Ousret/charset_normalizer (charset-normalizer)
### [`v3.3.2`](https://togithub.com/Ousret/charset_normalizer/blob/HEAD/CHANGELOG.md#332-2023-10-31)
[Compare Source](https://togithub.com/Ousret/charset_normalizer/compare/3.3.1...3.3.2)
##### Fixed
- Unintentional memory usage regression when using large payload that match several encoding ([#376](https://togithub.com/Ousret/charset_normalizer/issues/376))
- Regression on some detection case showcased in the documentation ([#371](https://togithub.com/Ousret/charset_normalizer/issues/371))
##### Added
- Noise (md) probe that identify malformed arabic representation due to the presence of letters in isolated form (credit to my wife)
### [`v3.3.1`](https://togithub.com/Ousret/charset_normalizer/blob/HEAD/CHANGELOG.md#331-2023-10-22)
[Compare Source](https://togithub.com/Ousret/charset_normalizer/compare/3.3.0...3.3.1)
##### Changed
- Optional mypyc compilation upgraded to version 1.6.1 for Python >= 3.8
- Improved the general detection reliability based on reports from the community
### [`v3.3.0`](https://togithub.com/Ousret/charset_normalizer/blob/HEAD/CHANGELOG.md#330-2023-09-30)

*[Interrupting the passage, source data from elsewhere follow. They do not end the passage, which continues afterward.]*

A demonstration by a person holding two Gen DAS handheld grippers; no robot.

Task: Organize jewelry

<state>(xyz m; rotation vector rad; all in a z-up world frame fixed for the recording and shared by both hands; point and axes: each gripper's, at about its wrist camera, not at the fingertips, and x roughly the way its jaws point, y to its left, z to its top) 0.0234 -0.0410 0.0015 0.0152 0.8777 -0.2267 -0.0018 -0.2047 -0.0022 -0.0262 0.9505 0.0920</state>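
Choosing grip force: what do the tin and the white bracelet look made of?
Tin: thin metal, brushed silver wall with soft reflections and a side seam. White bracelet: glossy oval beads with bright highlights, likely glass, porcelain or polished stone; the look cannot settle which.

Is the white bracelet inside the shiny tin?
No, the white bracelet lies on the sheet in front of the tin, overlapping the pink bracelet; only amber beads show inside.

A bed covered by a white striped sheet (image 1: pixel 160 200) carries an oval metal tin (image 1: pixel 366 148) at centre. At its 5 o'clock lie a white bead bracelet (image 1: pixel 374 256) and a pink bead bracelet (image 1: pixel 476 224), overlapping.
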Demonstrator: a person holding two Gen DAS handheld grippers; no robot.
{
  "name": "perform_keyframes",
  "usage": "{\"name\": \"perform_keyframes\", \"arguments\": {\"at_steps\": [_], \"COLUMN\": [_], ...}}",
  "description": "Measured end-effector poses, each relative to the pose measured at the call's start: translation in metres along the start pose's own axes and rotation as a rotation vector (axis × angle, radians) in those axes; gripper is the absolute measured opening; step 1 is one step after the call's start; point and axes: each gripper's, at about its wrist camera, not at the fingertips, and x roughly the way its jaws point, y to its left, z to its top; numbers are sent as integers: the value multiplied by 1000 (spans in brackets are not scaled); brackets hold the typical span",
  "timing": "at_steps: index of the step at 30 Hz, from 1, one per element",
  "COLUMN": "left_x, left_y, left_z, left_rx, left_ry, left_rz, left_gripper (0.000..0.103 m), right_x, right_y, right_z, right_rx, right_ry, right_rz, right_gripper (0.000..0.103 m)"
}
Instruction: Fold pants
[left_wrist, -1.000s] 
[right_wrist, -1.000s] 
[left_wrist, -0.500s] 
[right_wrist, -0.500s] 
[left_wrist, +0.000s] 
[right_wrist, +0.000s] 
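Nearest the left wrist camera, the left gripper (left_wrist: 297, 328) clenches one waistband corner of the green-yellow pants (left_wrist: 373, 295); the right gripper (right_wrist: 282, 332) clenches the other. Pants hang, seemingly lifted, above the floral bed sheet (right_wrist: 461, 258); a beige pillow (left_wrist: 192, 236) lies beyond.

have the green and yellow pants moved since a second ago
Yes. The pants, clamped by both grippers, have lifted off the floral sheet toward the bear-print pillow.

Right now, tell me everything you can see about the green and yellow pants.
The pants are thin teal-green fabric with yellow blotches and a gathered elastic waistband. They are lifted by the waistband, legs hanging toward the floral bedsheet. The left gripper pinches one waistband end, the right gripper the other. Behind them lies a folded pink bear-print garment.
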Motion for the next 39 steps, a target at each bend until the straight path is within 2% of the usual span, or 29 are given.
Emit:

[Compare Source](https://togithub.com/Ousret/charset_normalizer/compare/3.2.0...3.3.0)
##### Added
- Allow to execute the CLI (e.g. normalizer) through `python -m charset_normalizer.cli` or `python -m charset_normalizer`
- Support for 9 forgotten encoding that are supported by Python but unlisted in `encoding.aliases` as they have no alias ([#323](https://togithub.com/Ousret/charset_normalizer/issues/323))
##### Removed
- (internal) Redundant utils.is_ascii function and unused function is_private_use_only
- (internal) charset_normalizer.assets is moved inside charset_normalizer.constant
##### Changed
- (internal) Unicode code blocks in constants are updated using the latest v15.0.0 definition to improve detection
- Optional mypyc compilation upgraded to version 1.5.1 for Python >= 3.7
##### Fixed
- Unable to properly sort CharsetMatch when both chaos/noise and coherence were close due to an unreachable condition in \__lt\_\_ ([#350](https://togithub.com/Ousret/charset_normalizer/issues/350))
### [`v3.2.0`](https://togithub.com/Ousret/charset_normalizer/blob/HEAD/CHANGELOG.md#320-2023-06-07)
[Compare Source](https://togithub.com/Ousret/charset_normalizer/compare/3.1.0...3.2.0)
##### Changed
- Typehint for function `from_path` no longer enforce `PathLike` as its first argument
- Minor improvement over the global detection reliability
##### Added
- Introduce function `is_binary` that relies on main capabilities, and optimized to detect binaries
- Propagate `enable_fallback` argument throughout `from_bytes`, `from_path`, and `from_fp` that allow a deeper control over the detection (default True)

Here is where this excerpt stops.